◆ **Instructions to follow**
Your answer must hold only the lines below from the line containing "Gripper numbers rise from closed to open" through the line containing "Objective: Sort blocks", each reproduced exactly.

Collected data
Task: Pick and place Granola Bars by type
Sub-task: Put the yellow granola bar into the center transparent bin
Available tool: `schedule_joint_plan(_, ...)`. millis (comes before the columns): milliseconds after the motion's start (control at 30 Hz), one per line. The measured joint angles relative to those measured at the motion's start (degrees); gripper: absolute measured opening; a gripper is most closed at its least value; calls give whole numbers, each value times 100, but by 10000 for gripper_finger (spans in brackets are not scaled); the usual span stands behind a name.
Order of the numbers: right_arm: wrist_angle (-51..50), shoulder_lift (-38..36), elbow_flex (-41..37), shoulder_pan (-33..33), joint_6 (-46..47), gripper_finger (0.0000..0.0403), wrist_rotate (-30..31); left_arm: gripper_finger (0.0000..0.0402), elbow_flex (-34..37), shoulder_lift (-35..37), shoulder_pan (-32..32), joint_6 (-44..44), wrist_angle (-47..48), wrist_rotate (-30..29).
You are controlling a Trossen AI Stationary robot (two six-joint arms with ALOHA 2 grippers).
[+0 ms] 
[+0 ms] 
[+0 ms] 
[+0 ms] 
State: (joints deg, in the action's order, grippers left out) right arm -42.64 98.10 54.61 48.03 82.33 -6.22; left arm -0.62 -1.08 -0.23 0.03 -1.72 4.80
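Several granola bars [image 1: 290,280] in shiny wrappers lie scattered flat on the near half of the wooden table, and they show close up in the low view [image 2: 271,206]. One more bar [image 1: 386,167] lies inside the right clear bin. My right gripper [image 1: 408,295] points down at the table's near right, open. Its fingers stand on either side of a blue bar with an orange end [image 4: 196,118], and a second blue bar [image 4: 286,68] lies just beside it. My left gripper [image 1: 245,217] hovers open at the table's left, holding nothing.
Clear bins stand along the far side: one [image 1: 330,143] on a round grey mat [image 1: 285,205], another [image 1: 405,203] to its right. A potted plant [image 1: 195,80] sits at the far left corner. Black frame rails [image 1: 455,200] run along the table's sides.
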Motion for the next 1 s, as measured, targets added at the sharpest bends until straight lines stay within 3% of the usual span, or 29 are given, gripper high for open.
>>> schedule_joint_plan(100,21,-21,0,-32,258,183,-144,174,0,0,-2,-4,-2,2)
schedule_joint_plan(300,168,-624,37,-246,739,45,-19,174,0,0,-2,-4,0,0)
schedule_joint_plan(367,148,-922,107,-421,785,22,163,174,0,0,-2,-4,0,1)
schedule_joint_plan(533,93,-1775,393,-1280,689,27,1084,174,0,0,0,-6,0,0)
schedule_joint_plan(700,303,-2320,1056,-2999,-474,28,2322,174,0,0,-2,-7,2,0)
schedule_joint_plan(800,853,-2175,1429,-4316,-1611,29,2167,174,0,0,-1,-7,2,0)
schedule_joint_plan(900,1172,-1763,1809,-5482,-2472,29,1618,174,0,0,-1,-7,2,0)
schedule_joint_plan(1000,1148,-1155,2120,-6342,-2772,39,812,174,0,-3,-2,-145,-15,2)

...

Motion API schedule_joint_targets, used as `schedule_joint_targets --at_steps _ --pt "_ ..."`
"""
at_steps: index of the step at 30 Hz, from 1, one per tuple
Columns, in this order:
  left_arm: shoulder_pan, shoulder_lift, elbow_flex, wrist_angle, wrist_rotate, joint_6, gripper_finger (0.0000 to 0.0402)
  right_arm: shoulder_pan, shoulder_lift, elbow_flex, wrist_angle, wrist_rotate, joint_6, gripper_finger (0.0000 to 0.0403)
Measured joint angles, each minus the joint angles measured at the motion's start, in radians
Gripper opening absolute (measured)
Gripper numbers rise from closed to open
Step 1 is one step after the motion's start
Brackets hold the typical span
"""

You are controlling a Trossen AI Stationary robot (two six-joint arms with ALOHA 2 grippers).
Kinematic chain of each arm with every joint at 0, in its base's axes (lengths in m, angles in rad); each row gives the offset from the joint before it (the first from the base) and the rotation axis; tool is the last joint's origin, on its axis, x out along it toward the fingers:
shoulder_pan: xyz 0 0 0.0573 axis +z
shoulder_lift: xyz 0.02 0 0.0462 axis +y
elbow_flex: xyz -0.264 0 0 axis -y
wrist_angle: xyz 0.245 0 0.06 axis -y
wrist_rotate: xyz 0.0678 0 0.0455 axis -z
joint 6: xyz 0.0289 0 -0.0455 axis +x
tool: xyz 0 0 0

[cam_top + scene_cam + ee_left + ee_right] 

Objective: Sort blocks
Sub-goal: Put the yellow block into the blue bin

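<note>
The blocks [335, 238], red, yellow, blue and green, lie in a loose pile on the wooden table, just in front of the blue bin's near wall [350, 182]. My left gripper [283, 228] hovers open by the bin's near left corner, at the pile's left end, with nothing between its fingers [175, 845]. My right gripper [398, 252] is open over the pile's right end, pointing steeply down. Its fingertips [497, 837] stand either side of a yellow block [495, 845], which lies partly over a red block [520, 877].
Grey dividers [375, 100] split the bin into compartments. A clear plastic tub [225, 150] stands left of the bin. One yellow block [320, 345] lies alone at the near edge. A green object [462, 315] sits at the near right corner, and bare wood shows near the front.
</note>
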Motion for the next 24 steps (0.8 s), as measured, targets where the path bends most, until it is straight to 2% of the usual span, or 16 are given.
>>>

◆ **Answer below**
Gripper numbers rise from closed to open
Step 1 is one step after the motion's start
Brackets hold the typical span
"""

You are controlling a Trossen AI Stationary robot (two six-joint arms with ALOHA 2 grippers).
Kinematic chain of each arm with every joint at 0, in its base's axes (lengths in m, angles in rad); each row gives the offset from the joint before it (the first from the base) and the rotation axis; tool is the last joint's origin, on its axis, x out along it toward the fingers:
shoulder_pan: xyz 0 0 0.0573 axis +z
shoulder_lift: xyz 0.02 0 0.0462 axis +y
elbow_flex: xyz -0.264 0 0 axis -y
wrist_angle: xyz 0.245 0 0.06 axis -y
wrist_rotate: xyz 0.0678 0 0.0455 axis -z
joint 6: xyz 0.0289 0 -0.0455 axis +x
tool: xyz 0 0 0

[cam_top + scene_cam + ee_left + ee_right] 

Objective: Sort blocks

No more output will be given for this exercise.